The aim of this project was to develop a data-driven biclustering approach for neuroimaging data that can analyze multiple pairs of features (component loading parameters in our case). The approach can be applied to both patients and healthy controls data and is more robust than any other previously reported studies, especially considering that N-BiC is a fully exhaustive model for exploring all possible combinations of data variables without any prior information and a specified direction. Additionally, the algorithm can process an arbitrary number of subjects and features. Further, it can uncover intrinsic data substructures unbiasedly by not using any information about the expected number of biclusters as was addressed in previous biclustering studies in the literature [3, 36]. This two-dimensional subgrouping of individuals and covarying brain components provides substantial advantages over conventional clustering approaches by exploring homogeneity across a subset of features unlike all over the feature space in classical clustering [37, 38]. This identifies interesting patterns replicated among a subgroup of individuals. Using behavioral data as a neural feature (SYMBiC), the approach automatically clusters them with ICA components that are strongly evident in the association with a specific symptom in schizophrenia. The SYMBiCs suggest several discrete brain regions; irregularity in those areas can potentially lead to distinct classes of schizophrenia. N-BiC also allows the user to calibrate various parameters to explore different aspects of a dataset.

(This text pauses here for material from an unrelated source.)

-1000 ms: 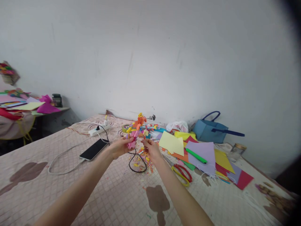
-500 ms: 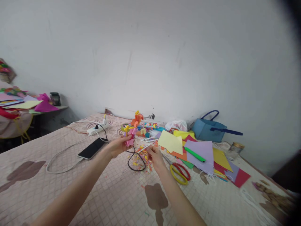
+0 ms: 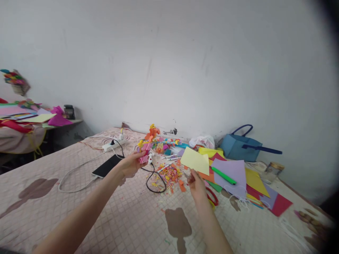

In the future, we plan to run this approach on healthy control data for comparison with the current results and also for incorporation within a classification approach to see how it differentiates between a new dataset of patients and healthy controls. A potential direction would be to incorporate some prior information (such as clinical scores, probabilistic selection of parameters and thresholds) to evaluate their roles on the grouping in terms of improving the performance of the algorithm.